= Lord Messam =

Mento Musician

Augustus "Lord" Messam was a Jamaican mento singer who performed throughout the 1950s up until the mid 1960s. With his band, Messam released several records that consisted of a mixture of original and traditional material on the Stanley Motta record label, under the name Lord Messam & His Calypsonians.

==Career==
Lord Messam was a regular performer on the Montego Bay mento scene. Gigs featuring Messam as frontman are known from various flyers and advertisements covering the period 1949 to 1966.

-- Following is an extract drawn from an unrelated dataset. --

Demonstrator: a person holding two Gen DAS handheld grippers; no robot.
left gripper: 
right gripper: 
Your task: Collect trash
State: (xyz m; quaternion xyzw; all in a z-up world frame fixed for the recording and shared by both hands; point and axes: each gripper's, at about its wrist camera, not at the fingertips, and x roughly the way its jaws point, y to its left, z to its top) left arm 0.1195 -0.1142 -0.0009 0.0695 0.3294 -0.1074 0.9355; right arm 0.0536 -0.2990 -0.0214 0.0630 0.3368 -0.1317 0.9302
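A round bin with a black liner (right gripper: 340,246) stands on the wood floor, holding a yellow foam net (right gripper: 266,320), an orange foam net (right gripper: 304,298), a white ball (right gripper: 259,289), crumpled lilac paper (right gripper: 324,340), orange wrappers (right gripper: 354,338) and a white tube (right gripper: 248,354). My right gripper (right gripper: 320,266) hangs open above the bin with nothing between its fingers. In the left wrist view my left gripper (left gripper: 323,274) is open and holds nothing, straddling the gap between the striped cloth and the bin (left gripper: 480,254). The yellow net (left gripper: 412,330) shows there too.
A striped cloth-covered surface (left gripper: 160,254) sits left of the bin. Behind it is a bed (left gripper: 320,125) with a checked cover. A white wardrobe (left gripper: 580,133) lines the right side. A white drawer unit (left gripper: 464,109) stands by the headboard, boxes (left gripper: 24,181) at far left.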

In 1953, thirteen Jamaican bands competed in the "First Annual All-Island Calypso Band Contest". Lord Messam placed second in the competition behind winner Lord Power.

The 1955 "Calypso Pepper Pot" show was judged by Louise Bennett, Mapletoft Poulle and Stanley Motta. Besides Lord Messam & His Calypsonians, the bill featured local artists such as Lord Tanamo, Sir Horace, Lord Lebby, and Count Lasher, as well as some Trinidadian calypsonians. Lord Messam’s entry – "If You're Not White, You're Considered Black" failed to place in this contest — Messam's set was considered "tame" and aimed at tourists — though he did win the prize for best costume.

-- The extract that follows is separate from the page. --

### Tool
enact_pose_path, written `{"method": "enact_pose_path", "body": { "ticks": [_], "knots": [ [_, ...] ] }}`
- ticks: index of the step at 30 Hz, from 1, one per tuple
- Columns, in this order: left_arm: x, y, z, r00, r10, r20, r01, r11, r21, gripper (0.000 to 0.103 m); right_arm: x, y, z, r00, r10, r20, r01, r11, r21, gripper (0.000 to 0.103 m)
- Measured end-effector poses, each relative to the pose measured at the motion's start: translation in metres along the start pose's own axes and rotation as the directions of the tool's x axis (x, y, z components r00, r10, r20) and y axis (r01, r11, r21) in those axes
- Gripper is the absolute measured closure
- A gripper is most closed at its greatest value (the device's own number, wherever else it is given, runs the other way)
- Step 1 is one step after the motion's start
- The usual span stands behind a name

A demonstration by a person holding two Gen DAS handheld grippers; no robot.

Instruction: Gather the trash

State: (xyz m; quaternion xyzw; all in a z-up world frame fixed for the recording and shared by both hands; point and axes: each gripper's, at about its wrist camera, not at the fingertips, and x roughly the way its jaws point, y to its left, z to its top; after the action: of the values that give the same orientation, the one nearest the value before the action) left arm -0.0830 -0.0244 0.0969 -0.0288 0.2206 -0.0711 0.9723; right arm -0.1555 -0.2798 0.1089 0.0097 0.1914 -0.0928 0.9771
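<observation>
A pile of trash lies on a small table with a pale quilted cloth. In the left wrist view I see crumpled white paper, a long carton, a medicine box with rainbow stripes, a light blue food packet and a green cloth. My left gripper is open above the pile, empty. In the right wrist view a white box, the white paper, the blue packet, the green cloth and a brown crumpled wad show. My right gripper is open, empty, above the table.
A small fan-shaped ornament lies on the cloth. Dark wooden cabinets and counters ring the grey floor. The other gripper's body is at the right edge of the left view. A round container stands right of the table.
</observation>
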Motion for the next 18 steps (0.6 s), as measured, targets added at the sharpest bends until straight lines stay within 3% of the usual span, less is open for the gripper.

Messam performed regularly at hotels and collaborated with early recording stars such as Higgs and Wilson. Later in life, Messam became a mentor to some of the next generation of local musicians. Reggae and ska songwriter Clancy Eccles was one such artist who worked under Messam.

==Style==
Messam's Calypsonians are characterized by their utilization of tight polyrhythms, with banjo parts that have been described as "pointillist."
The opening bars of Messam's version of the traditional number "Linstead Market" have been compared to the sound of a music-box, and the few recordings that Messam left behind have been praised for their "dreamy" and "otherworldly" quality.
The melodies are typically backed with a "proto-reggae" rhythm.

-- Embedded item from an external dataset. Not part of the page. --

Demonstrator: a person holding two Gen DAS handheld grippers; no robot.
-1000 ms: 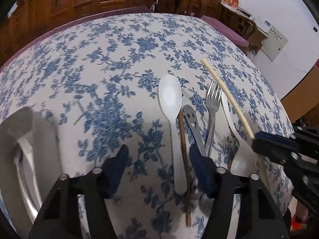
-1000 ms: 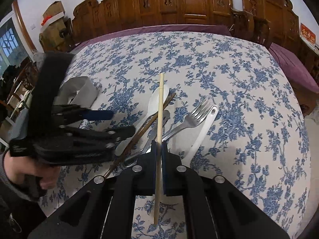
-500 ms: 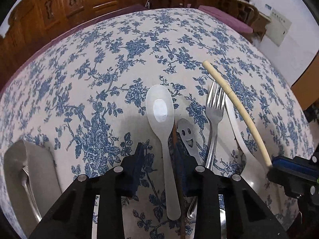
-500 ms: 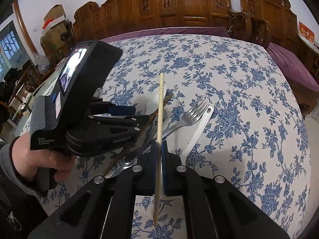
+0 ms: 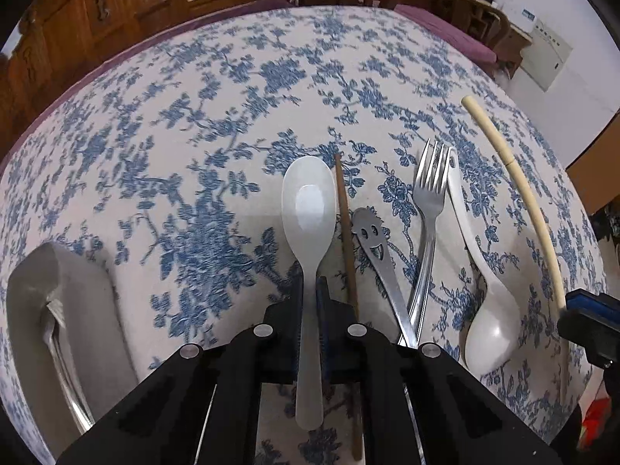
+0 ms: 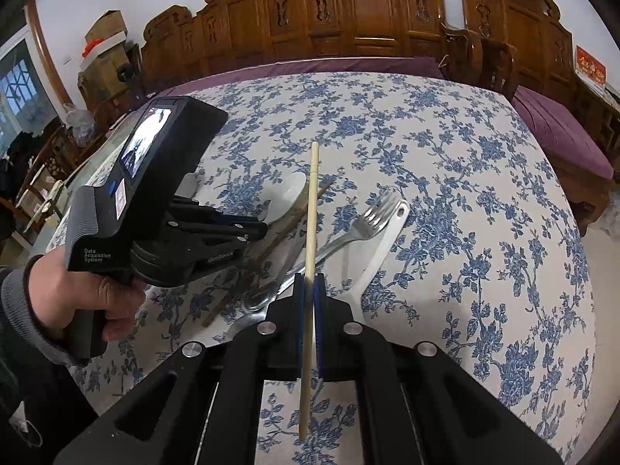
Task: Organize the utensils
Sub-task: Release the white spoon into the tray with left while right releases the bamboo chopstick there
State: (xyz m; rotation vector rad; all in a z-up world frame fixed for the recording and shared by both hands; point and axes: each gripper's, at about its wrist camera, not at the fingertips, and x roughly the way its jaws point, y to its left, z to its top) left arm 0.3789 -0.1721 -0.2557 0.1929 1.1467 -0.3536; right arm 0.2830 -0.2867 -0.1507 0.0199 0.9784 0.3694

Like many mento artists, humor formed an integral part of Messam's music. The self-composed "Poun' Paper" takes a comic look at dating. In this song Messam warns about giving a woman cash too early in the date — the song describes his unsuccessful attempts to retrieve the "poun' paper" when the narrator's expectations are not met. Another Messam composition "Holiday Number", also examines relationships:

She want a bag that make with silver latch
She want gold chain and rings to match
She want corset to bring down her shape
For all she big and fat, she can't wear no drape
Excerpt from "Holiday Number" - Lord Messam & His Calypsonians

Lord Messam incorporated many traditional songs into his sets, such as the folk-song "Linstead Market". He made only a few recordings, perhaps as a result of his focus on live performance. A trained dancer, he was known as much for his dancing as for his singing.

==Discography==
===78 rpm===
- "Jamaican Mentos" (medley) b/w "Holiday No." (Lord Messam) by Lord Messam & His Calypsonians (MOT. 2142-3 MRS label)
(includes: "Mango Walk", "Gi Me Back Me Shilling", "Chichi Bud Oh" and "Hog In A Me Mint Tea")
- "Don't Tek It For A Joke" (Lord Messam) & "Rucumbine" (Jamaican mento medley) b/w "Poun' Paper" (Lord Messam) by Lord Messam & His Calypsonians (MOT. 2144-5 MRS label)
- "The Little Fly" (Rupert Lyons) b/w "Monkey" (George Brown) by Lord Messam and His Calypsonians (SM. 103, 105 Souvenir of Montego Bay label)

===Albums===
- Authentic Jamaican Calypsos Volume 1 (MRS label, Side one):
  - "Take Her To Jamaica"
  - "Linstead Market"
  - "Monkey"
  - "The Little Fly"
"Linstead Market" also appears on the MRS album Calypso Date, and on the CD compilations Mento Madness (2004, V2 North America) and Jamaica - Mento 1951-1958 (2010, Fremeaux).